REVIEW album Old Subbacultcha Old Subbacultcha

Not much raving but there's comedown-abating beauty asunder on Mogwai's latest LP

Old Subbacultcha

Old Subbacultcha

Workhorse post-rock Glaswegians Mogwai aren't known for many (if any) missteps in their near two-decade career and happily eighth album-proper ‘Rave Tapes’ rocks no boat as they rave gracefully across ten tracks of wonderful downbeat melancholy 


Mogwai - Rave Tapes (OUT 20TH JANUARY)

  The album title aside there’s initially little herein that would immediately bring to mind a sweaty dancefloor, opener
'Heard About You Last Night' instead drifting in on a gentle keyboard refrain that's not dissimilar from the opening of last year's thoroughly splendid soundtrack for French zombie TV-drama
Les Revenants (they'd already done football with 2006's
Zidane soundtrack so zombies were a somewhat logical next step...) and finds the band cruising in downbeat mode; languid guitar riff and pulsing bass punctuating the layers of synths, with glow sticks seemingly stuck in pockets. Second song
'Simon Ferocious' wobbles in on
Boards Of Canada synths before kicking into Krautrock groove, again bass and synth-driven with some teases of scratchy white-noise guitar but never really threatening enough to warrant the
ferocious of its moniker and it’s only on
‘Remurdered’ that the rave starts to stir. Initially all brooding menace of muted guitar and wandering synth, the song builds and gradually descends into some 8-bit wonkyness that recalls
Errors (from the
Mogwai’s own Rock Action Records no less) or the frenetic live-band Warp-isms of
Three Trapped Tigers, and with it, head and shoulder nods aplenty. Which is swiftly diffused by the guitar-led thwack of
'Hexon Bogon'. Cut from the same cloth as
Mr Beast's
'Glasgow Mega-Snake' and with title seemingly lifted from the vaults of
Aphex Twin, the song immediately conjures an image of the band swaying in time with the attack and bite of the riffs and the glorious white-noise ascent of ages yore. If there’s any moderate misstep it’s the spoken word narrative of
‘Repelish’ that doesn't hit the giddy heights of
Iggy Pop's star turn on
Come On Die Young’s superlative
'Punk Rock' or the stabbing guitar and off-kilter rhythms of
‘Master Card’ that nevertheless feel fairly flat dynamically.

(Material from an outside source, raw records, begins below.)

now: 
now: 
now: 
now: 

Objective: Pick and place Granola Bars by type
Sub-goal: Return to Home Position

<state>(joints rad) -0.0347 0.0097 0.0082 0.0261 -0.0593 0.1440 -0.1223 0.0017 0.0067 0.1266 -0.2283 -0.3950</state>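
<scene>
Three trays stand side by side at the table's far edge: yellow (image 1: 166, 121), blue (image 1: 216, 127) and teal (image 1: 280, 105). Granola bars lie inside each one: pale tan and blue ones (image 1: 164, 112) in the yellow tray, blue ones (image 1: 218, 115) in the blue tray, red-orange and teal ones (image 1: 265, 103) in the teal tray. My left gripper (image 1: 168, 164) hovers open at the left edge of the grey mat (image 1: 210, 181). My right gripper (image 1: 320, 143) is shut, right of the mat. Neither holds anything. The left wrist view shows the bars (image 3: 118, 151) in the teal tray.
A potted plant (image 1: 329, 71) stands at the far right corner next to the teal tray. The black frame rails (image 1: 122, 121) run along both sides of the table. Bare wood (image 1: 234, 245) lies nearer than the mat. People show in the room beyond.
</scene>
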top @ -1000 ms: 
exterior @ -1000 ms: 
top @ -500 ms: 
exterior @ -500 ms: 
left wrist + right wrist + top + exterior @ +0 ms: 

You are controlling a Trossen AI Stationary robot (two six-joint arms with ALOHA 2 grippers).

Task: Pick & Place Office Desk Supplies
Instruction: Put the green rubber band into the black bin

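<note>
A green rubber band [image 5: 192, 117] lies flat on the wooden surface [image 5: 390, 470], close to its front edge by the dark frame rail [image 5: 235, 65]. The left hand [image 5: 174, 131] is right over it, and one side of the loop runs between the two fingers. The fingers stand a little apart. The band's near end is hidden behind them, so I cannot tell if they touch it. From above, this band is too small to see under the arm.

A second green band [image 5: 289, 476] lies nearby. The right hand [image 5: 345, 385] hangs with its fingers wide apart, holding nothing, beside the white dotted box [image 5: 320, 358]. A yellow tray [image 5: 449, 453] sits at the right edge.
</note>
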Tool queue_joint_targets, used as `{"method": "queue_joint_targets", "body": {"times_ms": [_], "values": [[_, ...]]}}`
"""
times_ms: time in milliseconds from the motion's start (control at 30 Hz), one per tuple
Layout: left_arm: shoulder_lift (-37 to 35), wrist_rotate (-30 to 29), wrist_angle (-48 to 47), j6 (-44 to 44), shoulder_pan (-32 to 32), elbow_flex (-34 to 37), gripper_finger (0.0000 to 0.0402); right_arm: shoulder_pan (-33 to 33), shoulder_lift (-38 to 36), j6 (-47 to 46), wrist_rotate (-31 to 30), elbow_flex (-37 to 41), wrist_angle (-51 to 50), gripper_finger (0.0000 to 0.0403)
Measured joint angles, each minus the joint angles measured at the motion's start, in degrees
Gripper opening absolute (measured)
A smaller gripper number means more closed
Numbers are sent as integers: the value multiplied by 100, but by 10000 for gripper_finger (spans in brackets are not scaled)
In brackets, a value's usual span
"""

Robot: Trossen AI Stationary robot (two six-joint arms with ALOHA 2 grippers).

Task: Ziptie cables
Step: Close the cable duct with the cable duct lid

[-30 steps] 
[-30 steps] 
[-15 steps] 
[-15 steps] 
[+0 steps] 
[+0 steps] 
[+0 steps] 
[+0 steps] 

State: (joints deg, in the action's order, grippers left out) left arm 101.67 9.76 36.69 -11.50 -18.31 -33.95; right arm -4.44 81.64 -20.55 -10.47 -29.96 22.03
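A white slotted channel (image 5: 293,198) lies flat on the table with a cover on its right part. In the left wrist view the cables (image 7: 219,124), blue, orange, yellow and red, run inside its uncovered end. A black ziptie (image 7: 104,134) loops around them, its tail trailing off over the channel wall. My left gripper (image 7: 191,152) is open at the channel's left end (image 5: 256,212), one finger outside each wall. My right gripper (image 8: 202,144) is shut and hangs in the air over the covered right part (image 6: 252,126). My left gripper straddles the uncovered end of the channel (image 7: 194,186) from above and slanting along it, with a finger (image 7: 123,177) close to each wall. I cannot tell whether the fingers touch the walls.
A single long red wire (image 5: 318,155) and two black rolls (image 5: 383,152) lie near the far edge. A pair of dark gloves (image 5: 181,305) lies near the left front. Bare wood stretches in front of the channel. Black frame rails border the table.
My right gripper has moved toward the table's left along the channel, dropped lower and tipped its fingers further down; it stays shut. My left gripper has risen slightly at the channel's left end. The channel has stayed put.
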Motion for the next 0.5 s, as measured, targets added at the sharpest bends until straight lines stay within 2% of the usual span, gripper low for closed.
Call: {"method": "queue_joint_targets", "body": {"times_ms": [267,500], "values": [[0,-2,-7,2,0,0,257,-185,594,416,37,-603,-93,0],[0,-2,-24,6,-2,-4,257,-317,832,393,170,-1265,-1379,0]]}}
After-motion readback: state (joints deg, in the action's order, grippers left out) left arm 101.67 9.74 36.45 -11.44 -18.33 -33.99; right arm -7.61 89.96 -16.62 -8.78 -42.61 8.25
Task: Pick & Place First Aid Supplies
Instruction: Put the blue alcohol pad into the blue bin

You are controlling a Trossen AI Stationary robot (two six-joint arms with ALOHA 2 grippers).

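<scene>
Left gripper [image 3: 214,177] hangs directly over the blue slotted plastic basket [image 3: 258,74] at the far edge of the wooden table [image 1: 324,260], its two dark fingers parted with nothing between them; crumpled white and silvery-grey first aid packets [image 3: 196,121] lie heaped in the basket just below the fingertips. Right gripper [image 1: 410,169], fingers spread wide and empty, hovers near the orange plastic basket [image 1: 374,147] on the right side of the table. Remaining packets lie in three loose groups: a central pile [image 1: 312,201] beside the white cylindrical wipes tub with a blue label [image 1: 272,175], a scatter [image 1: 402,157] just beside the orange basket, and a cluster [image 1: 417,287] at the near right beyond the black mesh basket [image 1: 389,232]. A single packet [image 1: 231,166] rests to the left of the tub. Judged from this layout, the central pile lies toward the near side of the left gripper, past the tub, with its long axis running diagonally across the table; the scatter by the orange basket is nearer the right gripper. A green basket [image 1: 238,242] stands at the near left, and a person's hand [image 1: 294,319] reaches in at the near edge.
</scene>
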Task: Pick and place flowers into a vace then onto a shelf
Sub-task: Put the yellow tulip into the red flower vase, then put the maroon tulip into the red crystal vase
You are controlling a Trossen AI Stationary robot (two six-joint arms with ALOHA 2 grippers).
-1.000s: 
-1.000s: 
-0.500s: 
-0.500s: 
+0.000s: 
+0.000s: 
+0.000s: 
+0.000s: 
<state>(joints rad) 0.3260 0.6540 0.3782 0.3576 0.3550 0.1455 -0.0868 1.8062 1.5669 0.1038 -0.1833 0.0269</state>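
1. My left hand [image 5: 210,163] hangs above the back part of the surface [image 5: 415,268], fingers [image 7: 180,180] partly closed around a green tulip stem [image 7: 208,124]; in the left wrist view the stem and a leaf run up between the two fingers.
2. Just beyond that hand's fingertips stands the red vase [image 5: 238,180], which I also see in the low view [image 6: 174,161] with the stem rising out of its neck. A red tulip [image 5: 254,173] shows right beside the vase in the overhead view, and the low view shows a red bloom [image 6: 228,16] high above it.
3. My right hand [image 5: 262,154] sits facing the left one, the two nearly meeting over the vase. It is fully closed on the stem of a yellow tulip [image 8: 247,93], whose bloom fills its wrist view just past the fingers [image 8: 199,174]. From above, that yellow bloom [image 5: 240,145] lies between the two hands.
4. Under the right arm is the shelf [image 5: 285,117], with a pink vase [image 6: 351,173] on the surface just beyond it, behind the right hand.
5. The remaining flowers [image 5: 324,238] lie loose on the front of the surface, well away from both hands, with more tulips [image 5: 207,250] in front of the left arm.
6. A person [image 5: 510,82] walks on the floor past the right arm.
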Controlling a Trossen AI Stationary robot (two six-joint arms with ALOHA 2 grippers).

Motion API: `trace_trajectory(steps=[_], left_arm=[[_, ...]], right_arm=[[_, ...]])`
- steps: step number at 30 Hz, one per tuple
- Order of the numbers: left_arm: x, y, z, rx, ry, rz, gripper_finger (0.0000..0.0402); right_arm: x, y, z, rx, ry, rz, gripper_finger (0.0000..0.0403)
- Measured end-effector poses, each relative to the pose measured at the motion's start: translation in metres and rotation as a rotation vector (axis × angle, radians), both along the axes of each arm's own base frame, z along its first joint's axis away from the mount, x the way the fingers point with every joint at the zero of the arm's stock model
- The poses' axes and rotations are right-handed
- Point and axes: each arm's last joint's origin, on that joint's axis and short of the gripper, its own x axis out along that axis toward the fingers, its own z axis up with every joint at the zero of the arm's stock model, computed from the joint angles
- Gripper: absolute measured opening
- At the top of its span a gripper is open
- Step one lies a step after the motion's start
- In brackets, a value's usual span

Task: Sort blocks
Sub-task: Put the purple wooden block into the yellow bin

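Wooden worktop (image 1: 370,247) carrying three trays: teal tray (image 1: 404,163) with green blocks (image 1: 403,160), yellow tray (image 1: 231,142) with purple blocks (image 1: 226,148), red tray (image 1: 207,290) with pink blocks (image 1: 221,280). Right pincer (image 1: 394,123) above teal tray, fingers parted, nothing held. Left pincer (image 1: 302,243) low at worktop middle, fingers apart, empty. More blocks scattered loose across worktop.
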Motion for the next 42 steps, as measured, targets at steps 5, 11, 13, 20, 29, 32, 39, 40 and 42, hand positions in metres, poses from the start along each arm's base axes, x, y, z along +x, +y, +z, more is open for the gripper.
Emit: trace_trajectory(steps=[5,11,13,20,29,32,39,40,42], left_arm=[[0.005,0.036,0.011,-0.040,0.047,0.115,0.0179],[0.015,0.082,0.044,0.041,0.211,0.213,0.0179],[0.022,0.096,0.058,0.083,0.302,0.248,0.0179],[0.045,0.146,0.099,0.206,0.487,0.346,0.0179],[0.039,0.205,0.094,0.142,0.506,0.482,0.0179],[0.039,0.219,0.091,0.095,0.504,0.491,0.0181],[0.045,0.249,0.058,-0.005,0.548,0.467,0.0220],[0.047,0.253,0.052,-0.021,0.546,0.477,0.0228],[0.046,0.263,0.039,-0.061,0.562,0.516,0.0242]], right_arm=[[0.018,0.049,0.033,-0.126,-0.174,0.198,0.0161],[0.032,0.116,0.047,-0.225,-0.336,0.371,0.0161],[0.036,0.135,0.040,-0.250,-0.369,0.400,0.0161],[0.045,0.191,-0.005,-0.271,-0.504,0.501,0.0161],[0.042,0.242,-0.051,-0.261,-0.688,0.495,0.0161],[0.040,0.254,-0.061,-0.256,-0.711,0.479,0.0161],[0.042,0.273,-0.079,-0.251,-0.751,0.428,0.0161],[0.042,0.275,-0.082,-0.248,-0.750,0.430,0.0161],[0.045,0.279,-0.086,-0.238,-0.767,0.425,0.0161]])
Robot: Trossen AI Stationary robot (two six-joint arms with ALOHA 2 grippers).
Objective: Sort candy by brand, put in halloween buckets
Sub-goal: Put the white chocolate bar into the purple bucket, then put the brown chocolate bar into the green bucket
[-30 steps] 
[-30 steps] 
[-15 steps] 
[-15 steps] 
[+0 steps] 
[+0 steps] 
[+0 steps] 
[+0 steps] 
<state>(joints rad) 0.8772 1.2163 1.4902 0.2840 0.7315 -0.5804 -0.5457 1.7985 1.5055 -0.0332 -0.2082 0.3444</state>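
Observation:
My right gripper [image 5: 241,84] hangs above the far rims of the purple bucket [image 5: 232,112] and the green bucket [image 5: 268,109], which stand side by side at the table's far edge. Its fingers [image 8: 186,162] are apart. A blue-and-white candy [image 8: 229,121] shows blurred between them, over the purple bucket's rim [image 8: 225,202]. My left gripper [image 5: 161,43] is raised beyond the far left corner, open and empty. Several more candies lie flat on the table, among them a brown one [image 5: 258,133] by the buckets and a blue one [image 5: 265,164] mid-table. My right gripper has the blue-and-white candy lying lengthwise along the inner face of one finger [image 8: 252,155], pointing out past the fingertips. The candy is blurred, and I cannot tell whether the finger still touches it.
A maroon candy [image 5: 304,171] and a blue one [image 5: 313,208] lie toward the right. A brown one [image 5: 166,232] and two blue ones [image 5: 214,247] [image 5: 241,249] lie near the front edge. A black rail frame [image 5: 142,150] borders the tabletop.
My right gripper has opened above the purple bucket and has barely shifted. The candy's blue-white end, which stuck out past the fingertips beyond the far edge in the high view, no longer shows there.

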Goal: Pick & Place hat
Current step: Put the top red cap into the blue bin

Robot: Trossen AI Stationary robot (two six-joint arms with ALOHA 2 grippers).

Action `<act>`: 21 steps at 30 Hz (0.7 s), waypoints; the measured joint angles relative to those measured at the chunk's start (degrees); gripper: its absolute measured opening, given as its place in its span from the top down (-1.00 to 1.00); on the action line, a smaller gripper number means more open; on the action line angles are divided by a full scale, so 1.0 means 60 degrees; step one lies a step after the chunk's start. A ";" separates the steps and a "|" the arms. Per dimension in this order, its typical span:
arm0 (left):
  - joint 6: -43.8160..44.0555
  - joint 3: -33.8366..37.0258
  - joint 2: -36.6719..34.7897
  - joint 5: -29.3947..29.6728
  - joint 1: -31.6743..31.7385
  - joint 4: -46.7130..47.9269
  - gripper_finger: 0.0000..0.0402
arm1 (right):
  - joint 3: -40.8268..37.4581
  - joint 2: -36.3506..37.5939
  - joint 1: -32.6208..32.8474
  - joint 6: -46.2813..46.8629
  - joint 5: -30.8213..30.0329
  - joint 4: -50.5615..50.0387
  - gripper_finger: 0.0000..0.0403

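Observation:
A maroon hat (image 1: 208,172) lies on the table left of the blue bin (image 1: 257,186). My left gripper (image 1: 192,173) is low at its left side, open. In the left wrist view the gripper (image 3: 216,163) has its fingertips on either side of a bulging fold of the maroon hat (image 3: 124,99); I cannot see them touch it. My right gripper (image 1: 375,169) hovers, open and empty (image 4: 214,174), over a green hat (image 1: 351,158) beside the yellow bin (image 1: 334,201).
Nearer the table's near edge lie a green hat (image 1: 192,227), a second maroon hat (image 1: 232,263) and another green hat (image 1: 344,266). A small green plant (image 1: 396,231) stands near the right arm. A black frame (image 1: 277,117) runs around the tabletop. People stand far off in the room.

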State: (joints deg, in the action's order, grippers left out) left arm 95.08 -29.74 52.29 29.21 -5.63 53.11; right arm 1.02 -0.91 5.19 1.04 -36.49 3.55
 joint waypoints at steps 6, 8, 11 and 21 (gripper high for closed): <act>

Happily the throbbing bass that opens
‘Deesh’ signals both the start of the post-rave comedown and its cure; its beautifully lazy ascending keyboard refrain and pulsating waves of distortion paving the way for the loveliest thing the band have done in years, the aptly-titled
‘Blues Hour’. Somewhat of a sister-piece to 1999's '
Cody' it consists of little more than gentle guitar strum, simple piano and Stuart Braithwaite's doubled sleepy whisper of a vocal and reminds you just how easily they can slip gears out of affirming post-rock and into downbeat slowcore and in doing so beat the likes of
Low and
Codeine at their own game. By the time the Helicon-esque apocalyptic guitar kicks in at the near-four minute mark I'm slack-jawed and never has lyrical bleakness
(“train lines going nowhere, no destination found”) felt so comforting. It’s a near-career peak but the closing double punch of
‘No Medicine For Regret’ (a beautiful wash of guitar distortion and a hopelessly optimistic synth refrain) and
‘The Lord Is Out Of Control’ (a doom-laden organ and the mournful vocoder of
Rock Action’s ‘2 Rights Make 1 Wrong’ that’s the antithesis of
Daft Punk’s mindless chirpiness) are none too shabby themselves. So false advertising be damned. There may be no actual raving going on in
“Rave Tapes’ but the album is yet further proof that Mogwai don’t believe in diminishing returns in any sense of the word. Long may they rave.